“I think a lot of life stuff [happened],” explained Josh Robbins, vocalist/bassist for the Charlotte, North Carolina three-piece, when asked about the delay between his band’s releases. “I started a job and then lost that job six months later.”
An oasis of shimmering clean tones usher in the record’s opener, “Complacency,” before Waiting’s foundational stereo pair of distorted guitars make their juxtaposed entrance. “I should have died in the sand/Some say I was saved by God’s hand/What makes me better than my friends?” posits the verse.
Post-religious lyrical content resurfaces across Waiting in other songs like “Heaven” and “Listen,” but both Robbins and vocalist/guitarist Neil Mauney insist that any thematic consistency is merely a product of shared experiences as opposed to an conscious, coordinated planning. “I don’t think me and Neil really talked about it, but I guess we were just kind of going through the same stuff in life and that informed [the record],” said Robbins. “There was never intentionally a theme, but I think there is some sort of theme about morality,” said Mauney. “There are songs like ‘Sleeve,’ which is one of Josh’s songs.”

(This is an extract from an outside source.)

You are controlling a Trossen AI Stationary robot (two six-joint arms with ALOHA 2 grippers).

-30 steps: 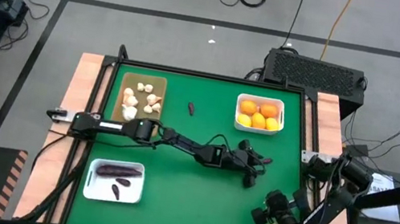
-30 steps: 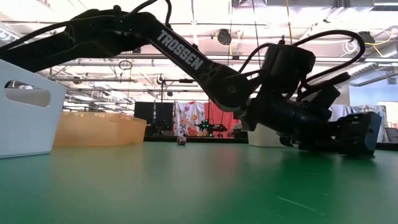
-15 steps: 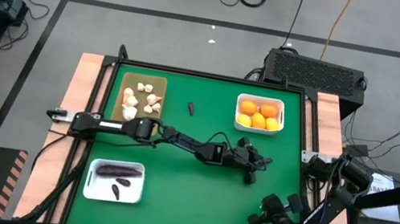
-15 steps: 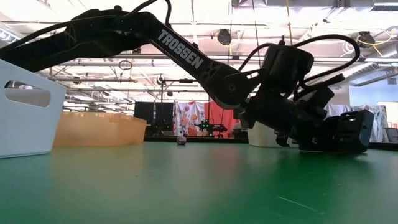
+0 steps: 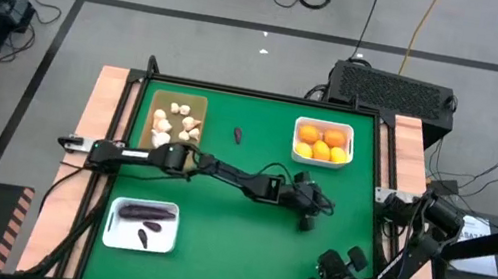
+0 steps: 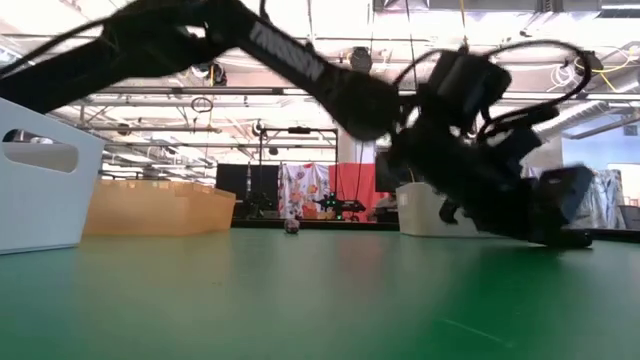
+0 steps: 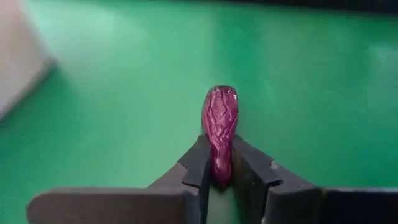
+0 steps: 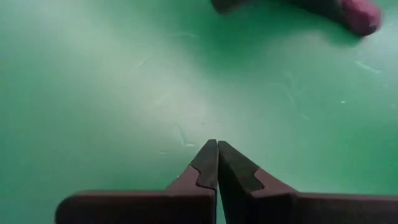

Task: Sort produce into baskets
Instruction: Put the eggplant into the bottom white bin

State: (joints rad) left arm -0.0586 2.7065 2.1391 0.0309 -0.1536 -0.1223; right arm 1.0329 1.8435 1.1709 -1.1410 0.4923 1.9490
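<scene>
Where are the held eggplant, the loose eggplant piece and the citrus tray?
held eggplant (image 7: 219, 127): left wrist view, middle of its wrinkled body.
loose eggplant piece (image 5: 238, 136): high view, its centre.
citrus tray (image 5: 327, 124): high view, far rim.

Four cameras: one overhead, one at table height, one on each wrist.
The high view looks straight down on the whole green table (image 5: 209, 255); the low view looks level across it into the room. Each wrist view sits close above the tabletop, and both share the purple eggplant piece (image 7: 219, 127).
</scene>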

Drummer Scott Wishart’s confident accompaniment comes to a full halt before propelling “Sleeve’s” anthemic chorus: “Two sides to everything/It’s not as easy as you think” Robbins repeats while Mauney’s guitar layers blur the line between lead and rhythm, dashing jeering open strings against shifting chord shapes.

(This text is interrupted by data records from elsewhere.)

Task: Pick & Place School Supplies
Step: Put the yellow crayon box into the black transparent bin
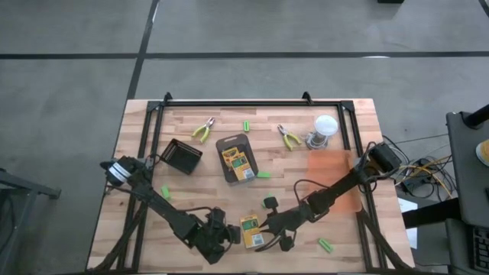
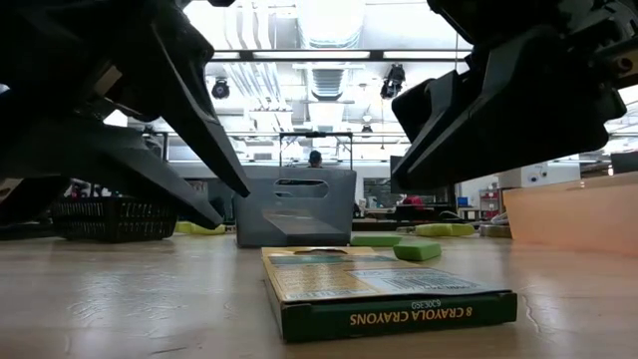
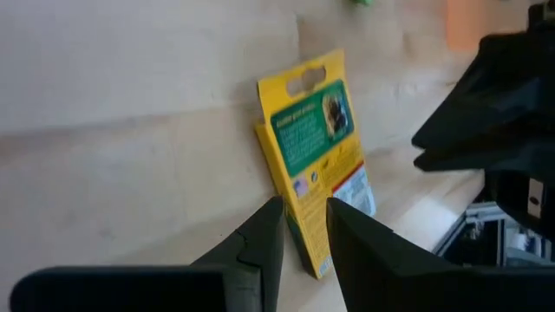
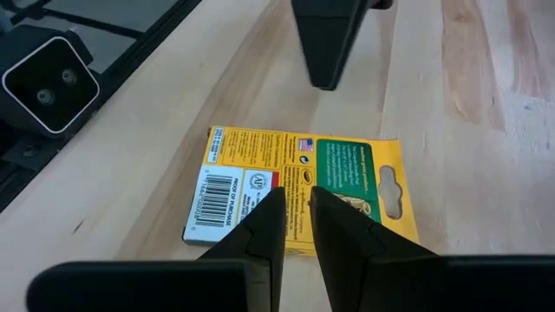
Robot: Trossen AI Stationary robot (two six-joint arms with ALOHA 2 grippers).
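Note:
A yellow-and-green crayon box (image 1: 250,231) lies flat on the table near its front edge, between my two grippers. My left gripper (image 3: 305,212) hangs just left of the box (image 3: 316,147), over its long edge, its fingers a narrow gap apart. My right gripper (image 4: 297,195) hovers shut over the box's right edge (image 4: 295,173). In the low view both sets of fingers stand above the box (image 2: 384,289). A second crayon box (image 1: 238,162) lies in the dark grey tray (image 1: 229,142). Two pliers (image 1: 202,130) (image 1: 289,137) and green sticks (image 1: 247,125) (image 1: 326,244) lie scattered.
A black basket (image 1: 182,156) stands at the left. The clear jar with a white lid (image 1: 324,130) is at the far right, an orange sheet (image 1: 336,183) in front of it. More green sticks (image 1: 263,174) (image 1: 165,191) and a small black piece (image 1: 270,202) lie mid-table.

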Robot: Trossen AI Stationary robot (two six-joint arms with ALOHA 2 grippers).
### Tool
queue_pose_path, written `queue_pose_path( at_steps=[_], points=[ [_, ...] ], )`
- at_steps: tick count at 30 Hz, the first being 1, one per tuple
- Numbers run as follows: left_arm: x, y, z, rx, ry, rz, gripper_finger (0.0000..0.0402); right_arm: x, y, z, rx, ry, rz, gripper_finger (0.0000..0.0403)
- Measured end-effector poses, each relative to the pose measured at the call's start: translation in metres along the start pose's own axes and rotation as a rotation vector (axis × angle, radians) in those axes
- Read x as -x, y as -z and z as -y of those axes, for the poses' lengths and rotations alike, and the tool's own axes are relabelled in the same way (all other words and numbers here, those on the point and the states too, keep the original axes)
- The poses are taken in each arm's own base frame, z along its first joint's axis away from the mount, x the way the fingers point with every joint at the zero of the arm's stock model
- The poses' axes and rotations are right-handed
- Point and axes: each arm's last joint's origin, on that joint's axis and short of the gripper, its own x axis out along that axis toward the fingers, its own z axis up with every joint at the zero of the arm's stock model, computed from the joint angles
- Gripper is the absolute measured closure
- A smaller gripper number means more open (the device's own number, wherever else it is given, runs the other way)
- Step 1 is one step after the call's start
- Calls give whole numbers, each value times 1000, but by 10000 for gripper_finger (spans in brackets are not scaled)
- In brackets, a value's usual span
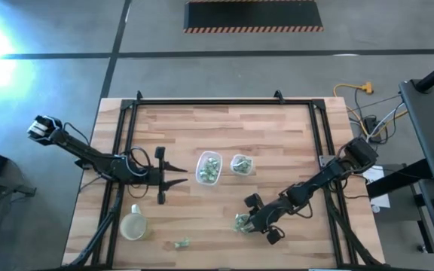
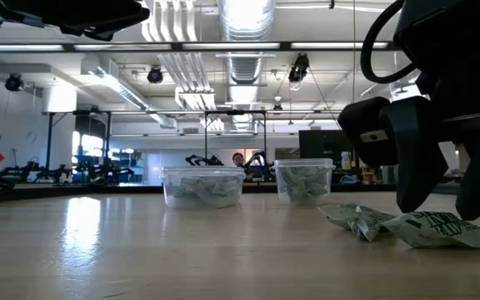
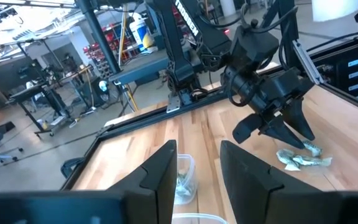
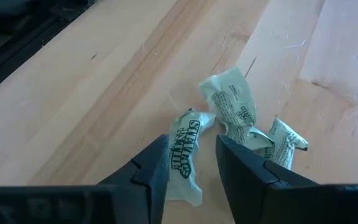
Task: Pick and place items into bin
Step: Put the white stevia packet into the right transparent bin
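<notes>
Right up against my right wrist cam, the right gripper (image 4: 191, 163) hangs low over a small pile of crinkly wrapped packets (image 4: 235, 134) on the wooden table (image 1: 292, 128), fingers spread with one packet's end sitting between the tips. Nothing's pinched yet, so I'd drop straight down, centre on that one packet and close slowly so its neighbours don't come along. Then the two clear containers (image 1: 209, 167) mid-table, both already holding packets, well apart from the pile. My left gripper (image 1: 173, 175) waits beside them, fingers parted, empty. Smallest: one stray packet (image 1: 181, 242) near the front edge.
</notes>
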Motion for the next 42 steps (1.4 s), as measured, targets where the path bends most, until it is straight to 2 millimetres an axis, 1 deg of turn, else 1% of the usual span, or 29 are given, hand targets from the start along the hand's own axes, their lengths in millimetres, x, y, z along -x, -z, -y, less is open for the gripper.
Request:
queue_pose_path(
  at_steps=[5, 13, 20, 25, 31, 33, 35, 38, 42],
  points=[
    [0, 0, 0, 0, 0, 0, 295, 0, 0, 0, 0, -1, -3, 289],
    [0, 0, 0, 1, 0, 0, 295, 0, 4, 0, 0, 1, -44, 316],
    [0, 0, 0, 1, 0, 0, 295, 0, 4, 0, 65, 0, -43, 356],
    [0, 0, 0, 1, 0, -1, 295, 0, -4, 0, 121, -1, -17, 390],
    [0, 1, 0, 0, 0, -2, 295, 3, -16, -1, 180, 1, 16, 394],
    [-1, 1, 1, -2, 2, -6, 295, 7, -21, -1, 216, 7, 10, 394],
    [-1, 2, 1, -3, 2, -7, 295, 15, -27, 0, 244, 65, -18, 394],
    [-4, 2, 2, -1, 1, -3, 295, 34, -35, 5, 269, 217, -69, 394],
    [-6, 1, 4, 2, -3, 9, 295, 64, -47, 11, 283, 459, -72, 394]
  ],
)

“‘Sleeve’ is about how songwriting as a whole is usually from a male perspective,” explained Robbins. “I don’t want to just pick on emo stuff, but I guess that’s what we’re most closely associated with – it’s always like someone’s girlfriend did something that made them upset. If it’s Saves The Day lyrics, she then needs lemonade thrown in her face or something – but what did he do? What’s the other side of the story?”
“Not to pick on Saves The Day,” Robbins is quick to add. “We’d love to go on tour with you.”

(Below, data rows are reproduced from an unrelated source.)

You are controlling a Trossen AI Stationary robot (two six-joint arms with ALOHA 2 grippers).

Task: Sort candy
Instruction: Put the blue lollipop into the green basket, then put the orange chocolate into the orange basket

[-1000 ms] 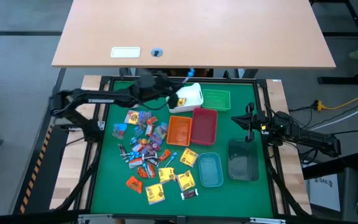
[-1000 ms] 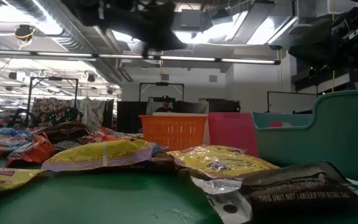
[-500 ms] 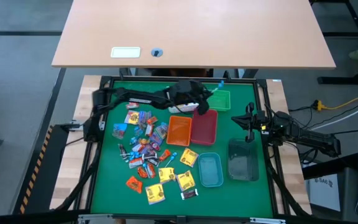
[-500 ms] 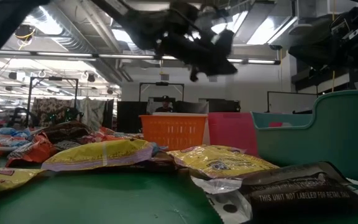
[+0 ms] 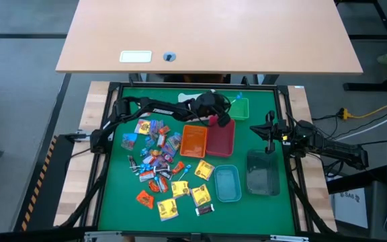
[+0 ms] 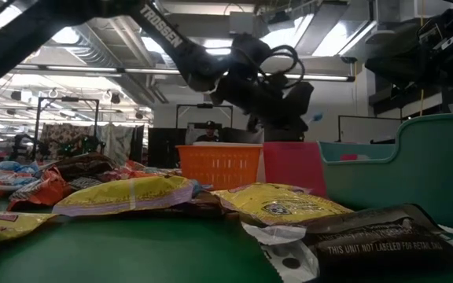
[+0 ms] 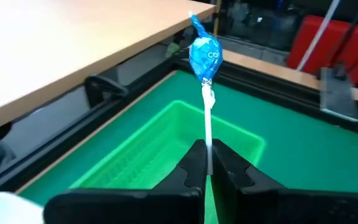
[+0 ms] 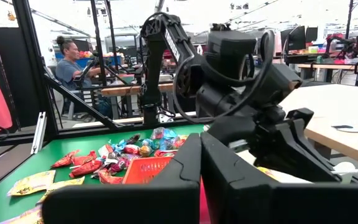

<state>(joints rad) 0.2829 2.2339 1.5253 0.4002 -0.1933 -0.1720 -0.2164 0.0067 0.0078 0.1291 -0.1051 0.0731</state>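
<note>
A green mat (image 5: pixel 254 138) covers the work table, with a bare wooden desk (image 5: pixel 207 33) beyond its far edge. On the mat stand the bins: an orange bin (image 5: pixel 193 141) and a red bin (image 5: pixel 222 138) side by side near the middle, a green bin (image 5: pixel 239 107) behind the red one at the far edge, and a teal bin (image 5: pixel 227 183) next to a clear dark bin (image 5: pixel 262 171) toward the near right.

The left arm reaches across the far part of the mat from the left side. Its left gripper (image 7: pixel 207 163) hangs over the far end of the red bin, just short of the green bin, with the jaws pinched tight on the white stick of a blue-wrapped lollipop (image 7: pixel 204 53). In the left wrist view, the lollipop's long axis runs straight out from the fingertips, stick end in the grip and blue head pointing away, above the green bin and toward the far table edge.

The right arm waits at the right edge of the mat, its right gripper (image 5: pixel 270 128) beside the clear dark bin, fingers closed together with nothing between them.

The loose candy (image 5: pixel 158 161) lies in a scattered heap on the left and middle of the mat, left of the orange bin: red, orange and blue pieces farther back, yellow packets (image 5: pixel 168 210) and one dark brown wrapper (image 5: pixel 205 210) nearest the front edge.
</note>
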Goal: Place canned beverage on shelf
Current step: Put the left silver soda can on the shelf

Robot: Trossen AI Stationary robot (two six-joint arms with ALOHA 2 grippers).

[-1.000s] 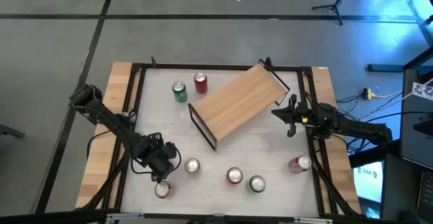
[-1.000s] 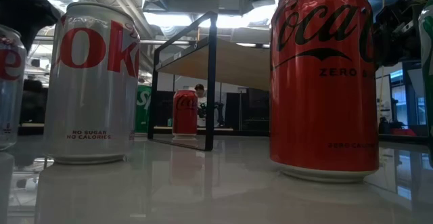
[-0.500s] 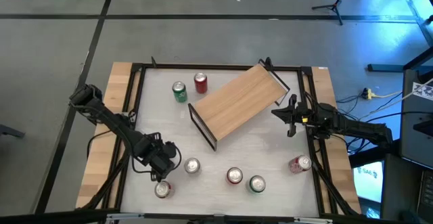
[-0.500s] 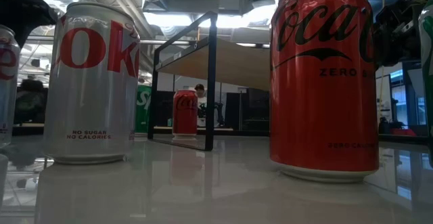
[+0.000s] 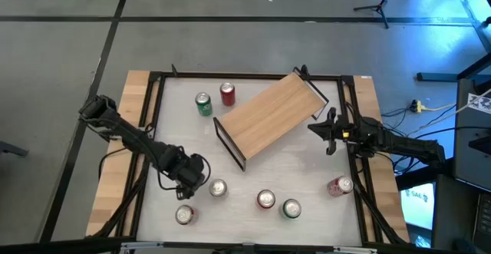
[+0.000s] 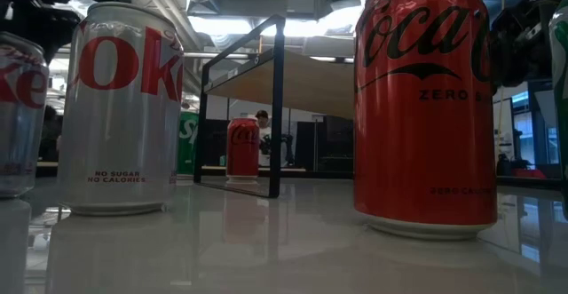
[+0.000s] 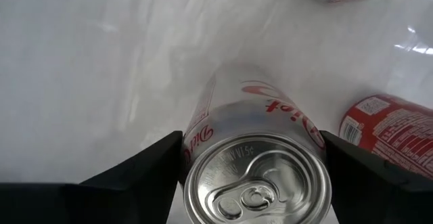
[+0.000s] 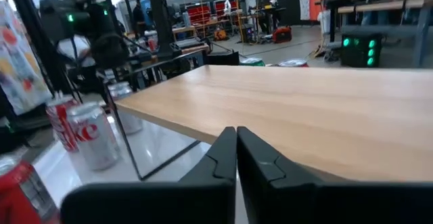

Late Bloomer recruited Justin Pizzoferrato (Dinosaur Jr., Pixies, Parquet Courts) to produce Waiting and the genre stalrwart’s influence is palpable. Pizzoferrato’s sonic hallmarks shine across the record without compromising the unique aspects of Late Bloomer’s sound. Instrumental performances and vocal deliveries are faithfully captured and carefully situated in the mix. “Justin was amazing to work with,” said Robbins. “He can trick you into doing something like 10 times without feeling like you’re exhausted—really gentle, but also very persuasive.”
Pizzoferrato’s influence is perhaps best felt when paying close attention to Mauney’s guitar tracks. Hard stereo-paired electric guitar tracks serve as a building block for the majority of Waiting, sometimes tracked perfectly in tandem, other times departing only to harmonize, other times playing completely different parts or dropping in and out for dramatic effect. Hearty portions of distortion ring and squall, corralling feedback to great dynamic effect on songs like “January” and “Heaven.” It should also be noted that Mauney is absolutely willing to haul off and play a good, old-fashioned guitar solo on songs like “Make it Go Away” or "Listen,” a propensity that Pizzoferrato dutifully captures.
Across Waiting, one of Late Bloomer’s recurring strengths is its deliberate management of dynamics throughout a song structure. Cuts like “Heaven” and “Life is Weird” carefully plod and meander through the verse before opening up into sprawling sing-along choruses—this band is not afraid to write a hook.
When asked about Late Bloomer’s partnership with 6131 Records, Robbins said: “we come from punk and hardcore, so we were looking at them as a label because they were also kind of shifting out of that.” Although the band wrote 17 songs prior to entering the studio, the 10 guitar rock songs that Late Bloomer ultimately selected to make up Waiting reflect this ethos. Mostly weighing in around the three-minute mark, Waiting’s tracks evince experienced musicians that have seen change, accepted it and found a unique identity in spite of it. “There’s been a lot of changes to the neighborhood where most people play [in Charlotte],” said Robbins. “The neighborhood is called Plaza Midwood and there are condos everywhere when it didn’t used to be that way. Some venues have closed because of it—stuff like that does have an effect.”
“A theme of the record seems to be listening more than talking,” said Robbins. “Viewing things from another perspective and the way you fit in while getting older and just trying not to say that any one perspective is completely the truth.” Fortunately for music consumers, after four years of listening, Late Bloomer has found its voice.